If a child could learn to read at a younger age where he has lesser distractions, he would be more focused on learning to read. Then when he’s older and if he has an interest with airplanes, instead of wondering what is the information about in his book about airplanes, he could be reading interesting information about his passion.
Learning to read at a young age allows the child to indulge in his interests more.
I’ve read of a story of a boy perhaps 5 or 6 years old with a fascination on dinosaurs. Because of his ability to read, he could read up information on his favorite subject, and he sort of turned himself into a mini encyclopedia about dinosaurs.
Kids have a thirst for learning and if they could read, they would be learning much more about their favorite subjects!
4. Giving the Child a Head Start
If you teach your child to read at home using a simple and effective reading program, you will be giving your child your whole attention, and you will be using the proper phonics instructions in teaching your child to read.
By leaving your child’s reading skill to be taught by her school teachers, they might not be giving her the attention she needs.
I remember how my niece had to be enrolled into a phonics enrichment class to learn to read when she was 6, because her kindergarten teacher felt she was lacking in this area, and this could pose a problem when she starts her primary school the following year. The same thing happened to her younger sister when she was 6 too.
We thought they would be taught to read successfully by their school teachers. Apparently not.
5. Helping a Child to Succeed in School
Studies have found that early home literacy experiences would affect the child’s subsequent language and literacy skills, relating to areas of listening comprehension and vocabulary skills.
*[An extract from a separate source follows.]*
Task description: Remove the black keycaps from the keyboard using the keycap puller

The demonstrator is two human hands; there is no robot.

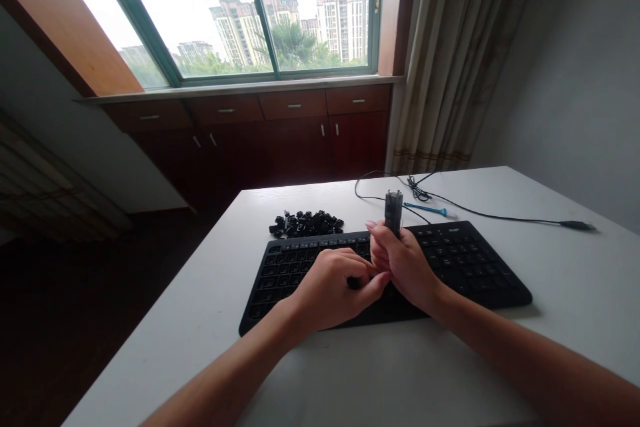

Studies have also shown that children’s early literacy development is impacted by supportive parental involvement. Children who come from homes that promote early literacy skills are better prepared for school.
One Important Note
Having mentioned these benefits of early reading, I would also like to highlight to parents one important thing. Please do not let the process of learning to read be put into a negative light which will put your child off learning!
You have to tune into your child’s responses to learning to read. This is also something that I have to remind myself of.
If he’s not ready, wait a few months and try again. If he’s not in the mood for the lesson that day, postpone the lesson to another day, let him play with other things.
Let the child have fun learning to read! Take full advantage of the informal instructional environment at home to engage your child’s attention in play-guided activities. Young children who love to learn to read will be chasing their parents for the day’s lesson! :)
How to Teach Your Toddler or Preschooler to Read at Home?
If you decide to start teaching your child to read at home, be sure to select a simple and highly effective reading program that is phonics and phonemic awareness based.
What other benefits can you think of when a child learns to read early on in life?